Qui invece la cosa interessante è che il tono non scivola nel motivazionale da aeroporto. C'è una certa onestà nel modo in cui vengono raccontate le piccole svolte, quelle che non riconosci sul momento ma solo guardando indietro. È quel tipo di lettura che ti fa pensare a un episodio preciso della tua vita, un dettaglio che all'epoca ti sembrava insignificante.
A chi lo consiglio (e a chi no)
Se cerchi un saggio strutturato con tesi e dati, lascia perdere.
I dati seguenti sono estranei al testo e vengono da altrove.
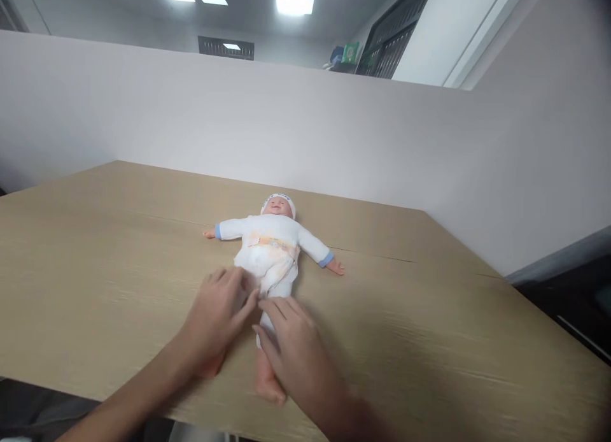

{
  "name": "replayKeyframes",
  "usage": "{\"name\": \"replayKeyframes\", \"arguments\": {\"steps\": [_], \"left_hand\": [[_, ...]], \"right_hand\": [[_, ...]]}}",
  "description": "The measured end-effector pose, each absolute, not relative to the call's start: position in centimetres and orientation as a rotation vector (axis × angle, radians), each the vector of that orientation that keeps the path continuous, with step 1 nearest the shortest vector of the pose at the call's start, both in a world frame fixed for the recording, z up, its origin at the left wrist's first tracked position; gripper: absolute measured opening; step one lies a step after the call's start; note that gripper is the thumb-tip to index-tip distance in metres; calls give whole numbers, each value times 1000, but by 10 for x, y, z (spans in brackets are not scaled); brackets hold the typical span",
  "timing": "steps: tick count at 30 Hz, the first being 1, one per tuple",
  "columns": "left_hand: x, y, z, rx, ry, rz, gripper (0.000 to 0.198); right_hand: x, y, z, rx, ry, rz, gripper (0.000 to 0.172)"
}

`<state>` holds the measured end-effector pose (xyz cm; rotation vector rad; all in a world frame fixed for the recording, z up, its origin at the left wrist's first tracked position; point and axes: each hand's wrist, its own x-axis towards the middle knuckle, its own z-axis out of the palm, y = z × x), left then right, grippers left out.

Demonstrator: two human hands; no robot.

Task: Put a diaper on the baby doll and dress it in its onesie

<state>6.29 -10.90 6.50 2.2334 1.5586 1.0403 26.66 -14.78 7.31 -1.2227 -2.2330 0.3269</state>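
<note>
A baby doll point(274, 225) lies face up on the wooden table, head away from me, arms spread. It wears a white cap, a white long-sleeved outfit with blue cuffs, and what looks like a diaper point(267, 262) with an orange-tinted band around its waist. At the crotch, my left hand point(217, 311) is closed, its fingertips pinching the white clothing. My right hand point(296, 343) bends over the doll's leg on the right, fingertips at the same cloth beside my left thumb. What lies under the fingers is partly hidden. Both bare feet point toward me.
The tan wooden table point(119, 257) reaches a pale wall panel point(238, 117) at the back. A dark object point(568, 289) stands beyond the table's right edge. Below the near edge, something white point(195, 432) shows.
</note>
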Motion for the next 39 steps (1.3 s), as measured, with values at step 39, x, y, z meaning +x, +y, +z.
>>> {"name": "replayKeyframes", "arguments": {"steps": [39], "left_hand": [[56,-93,46,1992,1478,856,36]], "right_hand": [[296,-77,29,-1214,-1897,656,31]]}}
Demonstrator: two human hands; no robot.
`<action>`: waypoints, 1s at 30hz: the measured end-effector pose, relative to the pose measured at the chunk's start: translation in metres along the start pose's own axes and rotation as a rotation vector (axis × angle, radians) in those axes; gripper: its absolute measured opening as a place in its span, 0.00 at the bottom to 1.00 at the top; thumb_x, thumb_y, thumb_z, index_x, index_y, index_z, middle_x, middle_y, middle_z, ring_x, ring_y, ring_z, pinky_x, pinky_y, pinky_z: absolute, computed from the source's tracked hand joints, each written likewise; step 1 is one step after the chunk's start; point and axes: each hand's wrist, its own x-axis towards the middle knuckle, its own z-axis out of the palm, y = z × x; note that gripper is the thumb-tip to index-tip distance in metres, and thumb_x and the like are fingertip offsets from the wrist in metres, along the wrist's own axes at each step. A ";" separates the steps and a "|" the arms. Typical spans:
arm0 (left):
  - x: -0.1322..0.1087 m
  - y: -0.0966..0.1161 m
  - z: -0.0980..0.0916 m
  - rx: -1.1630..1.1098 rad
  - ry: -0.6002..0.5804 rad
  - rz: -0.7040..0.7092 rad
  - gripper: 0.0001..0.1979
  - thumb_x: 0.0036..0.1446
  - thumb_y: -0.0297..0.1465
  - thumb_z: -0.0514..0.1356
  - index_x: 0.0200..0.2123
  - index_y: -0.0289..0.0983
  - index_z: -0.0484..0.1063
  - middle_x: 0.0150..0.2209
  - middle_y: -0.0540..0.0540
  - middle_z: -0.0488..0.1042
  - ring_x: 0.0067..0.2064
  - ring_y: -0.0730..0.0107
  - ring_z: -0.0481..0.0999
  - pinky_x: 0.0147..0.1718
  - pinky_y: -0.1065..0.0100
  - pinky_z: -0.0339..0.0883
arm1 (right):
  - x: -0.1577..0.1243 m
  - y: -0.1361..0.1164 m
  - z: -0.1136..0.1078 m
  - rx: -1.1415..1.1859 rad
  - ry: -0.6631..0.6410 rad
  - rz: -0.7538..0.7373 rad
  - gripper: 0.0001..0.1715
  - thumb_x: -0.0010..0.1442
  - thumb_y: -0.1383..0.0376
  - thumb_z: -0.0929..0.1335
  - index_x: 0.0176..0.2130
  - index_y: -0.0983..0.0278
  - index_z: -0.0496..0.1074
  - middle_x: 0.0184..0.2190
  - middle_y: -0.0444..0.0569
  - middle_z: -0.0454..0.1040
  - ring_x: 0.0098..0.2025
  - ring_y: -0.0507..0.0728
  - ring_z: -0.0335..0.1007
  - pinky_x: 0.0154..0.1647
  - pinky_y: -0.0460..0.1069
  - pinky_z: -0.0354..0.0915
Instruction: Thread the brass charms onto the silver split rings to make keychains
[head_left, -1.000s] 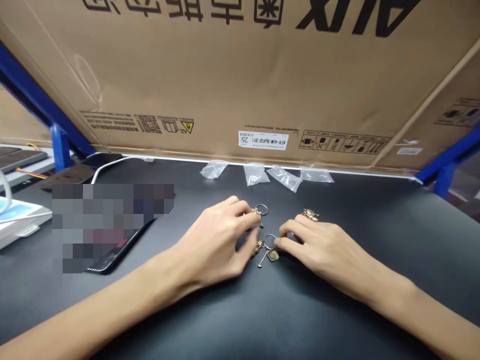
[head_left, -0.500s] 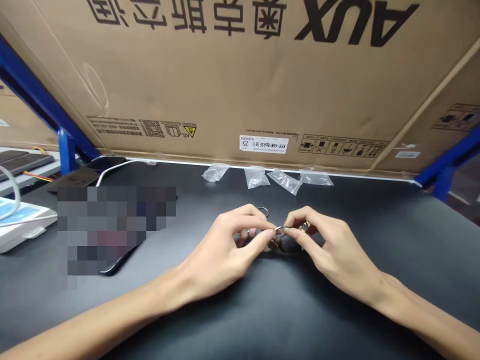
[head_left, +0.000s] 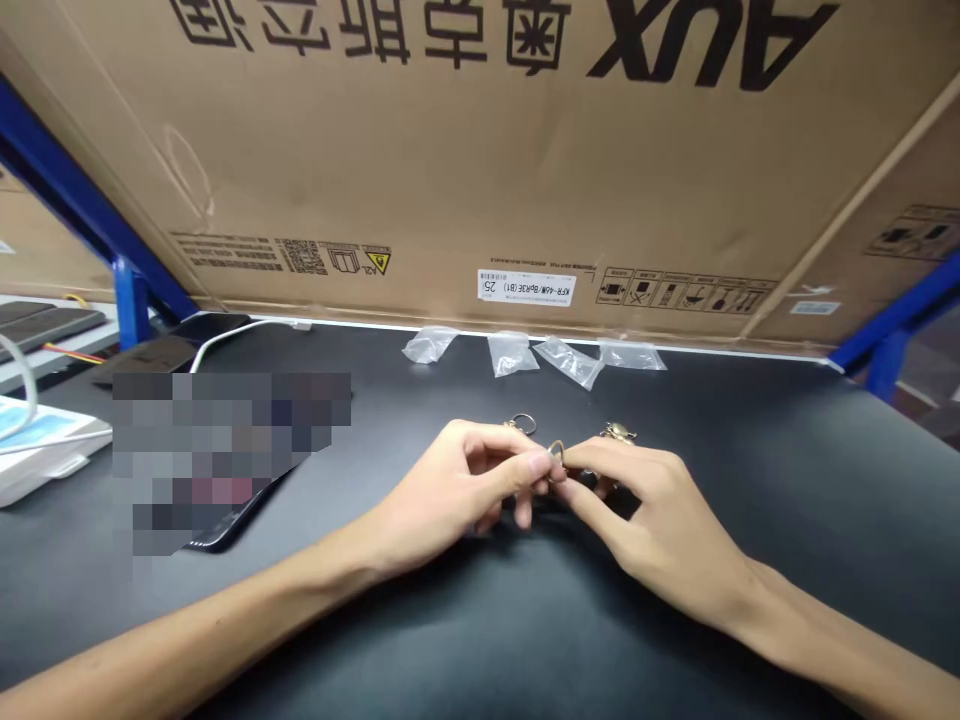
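My left hand (head_left: pixel 465 485) and my right hand (head_left: pixel 637 500) meet over the middle of the black table (head_left: pixel 525 620). Both pinch the same small metal key ring (head_left: pixel 556 450) between thumb and fingertips, held just above the tabletop. Its charms are hidden under the fingers. A second key ring (head_left: pixel 523 423) lies on the table just beyond my left hand. A small brass charm (head_left: pixel 619 432) lies just beyond my right hand.
Several small clear plastic bags (head_left: pixel 536 355) lie along the table's far edge, below a big cardboard box (head_left: pixel 480 150). A dark phone (head_left: pixel 225 520) and a blurred patch lie at the left, with a white cable (head_left: pixel 225 335) and blue frame posts (head_left: pixel 131 300) behind.
A second ago the key ring with its charms lay on the table between my hands. Both hands closed on it and lifted it; now they pinch it together.
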 end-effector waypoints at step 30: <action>-0.004 -0.007 0.009 0.398 0.236 0.496 0.03 0.58 0.27 0.60 0.31 0.35 0.73 0.28 0.48 0.76 0.26 0.75 0.75 0.23 0.76 0.68 | 0.002 -0.012 -0.007 0.172 -0.103 0.085 0.13 0.67 0.63 0.64 0.31 0.61 0.73 0.29 0.42 0.73 0.31 0.52 0.64 0.35 0.48 0.60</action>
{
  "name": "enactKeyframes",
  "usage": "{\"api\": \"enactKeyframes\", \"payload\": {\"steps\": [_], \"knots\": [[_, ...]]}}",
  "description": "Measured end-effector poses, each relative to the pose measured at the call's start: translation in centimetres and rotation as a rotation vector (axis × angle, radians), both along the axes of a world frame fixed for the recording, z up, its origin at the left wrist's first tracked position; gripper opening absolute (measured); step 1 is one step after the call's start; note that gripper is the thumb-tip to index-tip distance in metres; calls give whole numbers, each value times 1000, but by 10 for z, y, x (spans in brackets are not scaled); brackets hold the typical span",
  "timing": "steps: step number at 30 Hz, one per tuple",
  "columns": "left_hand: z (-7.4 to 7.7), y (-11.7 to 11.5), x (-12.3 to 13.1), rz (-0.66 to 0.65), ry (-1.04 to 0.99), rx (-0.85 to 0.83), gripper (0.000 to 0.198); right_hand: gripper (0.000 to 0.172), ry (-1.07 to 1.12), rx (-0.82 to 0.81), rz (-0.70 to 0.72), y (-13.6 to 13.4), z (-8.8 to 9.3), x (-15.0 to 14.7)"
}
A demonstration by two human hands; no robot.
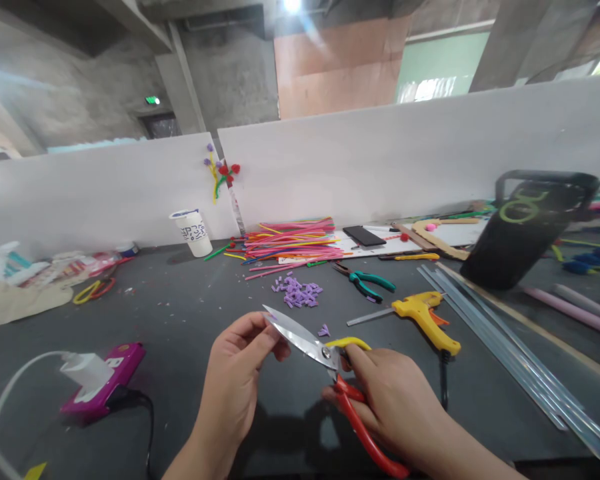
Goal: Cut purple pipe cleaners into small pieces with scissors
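Note:
My right hand (387, 387) is wrapped round the handles of scissors (303, 340) with one yellow and one red handle. The blades point up and to the left, over the dark table. At their tips, the thumb and fingers of my left hand (245, 353) are pinched together; a small purple bit (271, 318) shows by the blade, and whatever else the fingers hold is too small to make out. Beyond the blades lies a pile of short purple pieces (297, 291). A few more purple pieces (324, 330) lie nearer, just behind the scissors.
Teal pliers (373, 280), a yellow glue gun (425, 317) and clear sticks (500, 347) lie to the right, near a black bottle (525, 227). Coloured stems (290, 240) and a paper cup (193, 233) stand farther back. A magenta power strip (105, 380) is at left.

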State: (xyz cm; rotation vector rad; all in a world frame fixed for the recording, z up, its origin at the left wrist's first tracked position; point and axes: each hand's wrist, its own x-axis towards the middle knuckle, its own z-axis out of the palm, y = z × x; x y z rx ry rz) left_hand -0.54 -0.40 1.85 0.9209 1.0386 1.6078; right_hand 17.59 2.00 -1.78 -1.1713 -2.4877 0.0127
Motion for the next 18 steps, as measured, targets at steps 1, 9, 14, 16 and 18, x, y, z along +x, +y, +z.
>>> {"api": "enactKeyframes", "payload": {"steps": [1, 9, 14, 16, 18], "knots": [[0, 0, 0, 0, -3, -2, 3, 43, -5, -7, -1, 0, 0, 0], [3, 0, -1, 13, -4, -13, 3, 42, -25, 4, -2, -1, 2, -1], [3, 0, -2, 20, 11, -14, 3, 43, -33, 39, -24, -1, 0, 0], [2, 0, -3, 21, 12, -19, 3, 42, -13, 22, -31, 0, 1, 0], [2, 1, -3, 11, 20, -29, 3, 39, 56, -71, -29, 0, 2, -1]]}}
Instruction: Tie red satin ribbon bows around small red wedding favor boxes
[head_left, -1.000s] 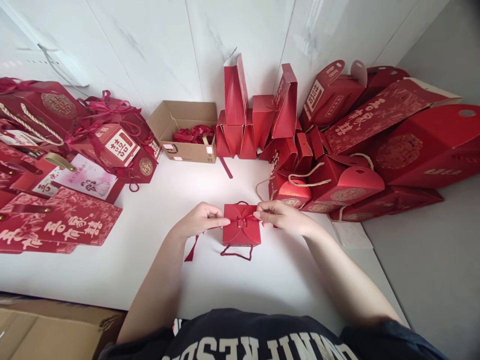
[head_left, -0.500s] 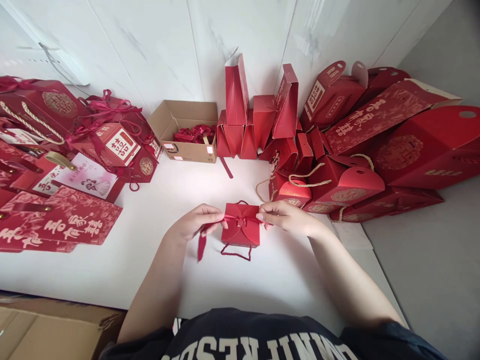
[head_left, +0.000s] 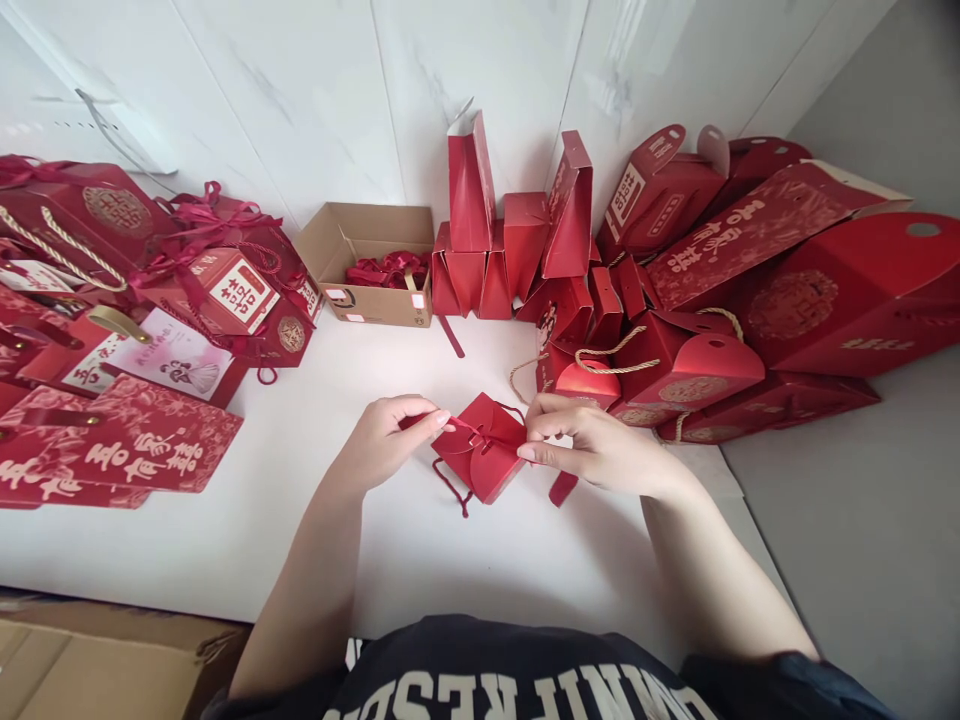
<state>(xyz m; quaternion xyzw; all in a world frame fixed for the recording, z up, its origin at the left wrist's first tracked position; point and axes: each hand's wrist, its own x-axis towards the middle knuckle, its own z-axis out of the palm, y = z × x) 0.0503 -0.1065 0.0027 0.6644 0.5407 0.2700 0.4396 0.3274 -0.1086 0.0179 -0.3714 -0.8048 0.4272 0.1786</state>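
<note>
A small red gift box with rounded, interlocking top flaps lies turned at an angle on the white table in front of me. Across its top runs a red ribbon, crossed at the middle. My left hand pinches one ribbon end between thumb and fingers, beside the box's left edge. At the opposite side my right hand grips the other part, its fingertips close to the box's right corner. A loose ribbon tail hangs below the right hand. Dark red cord handles stick out from the box's sides.
Behind stands an open cardboard box holding red ribbons. Red folded boxes are stacked beside it. Larger red gift boxes crowd the right, and decorated boxes and bags fill the left. A brown carton sits at lower left.
The gift box has turned from square-on to a diagonal angle. The loose ribbon tail at the left hand no longer shows there; one now hangs below the right hand.
</note>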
Non è quello. È più adatto a chi legge la sera, senza fretta, cercando qualcosa che non sia né romanzo né manuale.
Due riserve oneste: il ritmo in certi capitoli cala, e alcune riflessioni restano in superficie quando potevano andare più a fondo. Non è un libro che ti cambia la prospettiva in modo netto.
Detto questo, tra i bestseller del momento su Amazon Italia, è uno di quelli che capisco perché funziona. Non per hype, ma perché tocca qualcosa di riconoscibile. Fidati, ci sono letture peggiori a questo prezzo.